- TASK TO COMPLETE
Could you copy exactly the lines below, beginning at the line with "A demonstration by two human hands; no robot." and stopping after the line with "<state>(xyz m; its", with no pictures?

- DATA EXCERPTS

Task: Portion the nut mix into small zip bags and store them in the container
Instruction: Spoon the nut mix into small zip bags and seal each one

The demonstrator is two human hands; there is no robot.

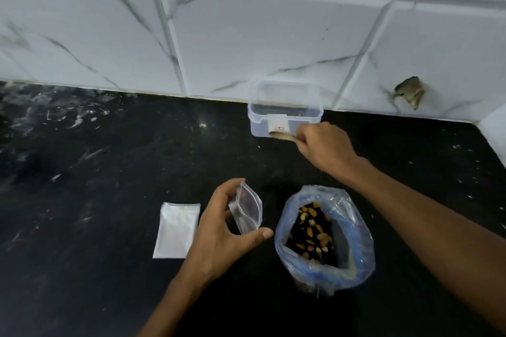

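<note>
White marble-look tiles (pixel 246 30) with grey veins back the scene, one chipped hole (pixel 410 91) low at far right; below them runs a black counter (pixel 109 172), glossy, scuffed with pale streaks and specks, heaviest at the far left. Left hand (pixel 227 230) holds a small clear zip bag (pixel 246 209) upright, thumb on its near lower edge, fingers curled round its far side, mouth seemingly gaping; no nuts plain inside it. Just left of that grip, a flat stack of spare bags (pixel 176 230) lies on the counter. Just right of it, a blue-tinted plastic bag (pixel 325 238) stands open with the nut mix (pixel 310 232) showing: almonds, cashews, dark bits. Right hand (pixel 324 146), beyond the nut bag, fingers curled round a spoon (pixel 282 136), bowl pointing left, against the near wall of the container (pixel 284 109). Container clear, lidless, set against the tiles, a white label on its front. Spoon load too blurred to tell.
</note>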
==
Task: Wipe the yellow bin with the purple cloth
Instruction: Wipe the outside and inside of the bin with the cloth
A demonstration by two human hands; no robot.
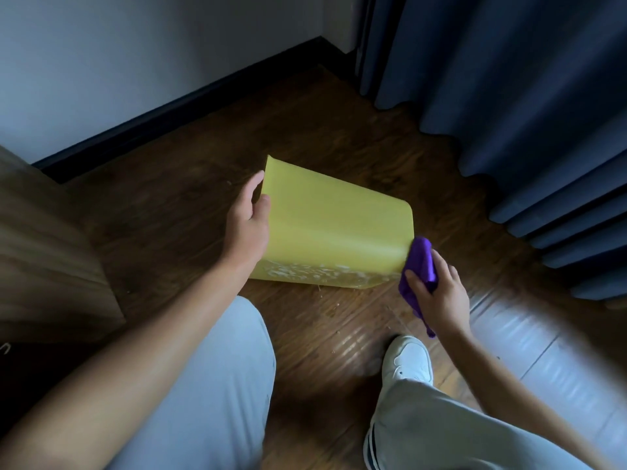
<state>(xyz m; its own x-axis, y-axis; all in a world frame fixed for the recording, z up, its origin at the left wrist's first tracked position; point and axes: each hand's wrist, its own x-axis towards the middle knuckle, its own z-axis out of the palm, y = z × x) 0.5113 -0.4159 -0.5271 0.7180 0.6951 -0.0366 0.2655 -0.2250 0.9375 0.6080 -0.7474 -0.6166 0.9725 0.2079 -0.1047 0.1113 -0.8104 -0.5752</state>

- RESULT OF THIS EXERCISE
A demonstration by two human hands; no robot.
<state>(xyz m; its own x-axis, y-axis; all in a world frame fixed for the recording, z up, its origin at the left wrist's first tracked position; point and axes: each hand's wrist, its own x-axis towards the middle knuckle, its own z-axis out of the palm, y = z × x) 0.5113 -0.4159 -0.5271 0.7180 0.6951 -0.0366 0.2655 -0.2250 0.9375 0.6080 -0.7474 -0.6166 0.9725 0.2079 -0.1047 0.1113 -0.8104 -0.5752</state>

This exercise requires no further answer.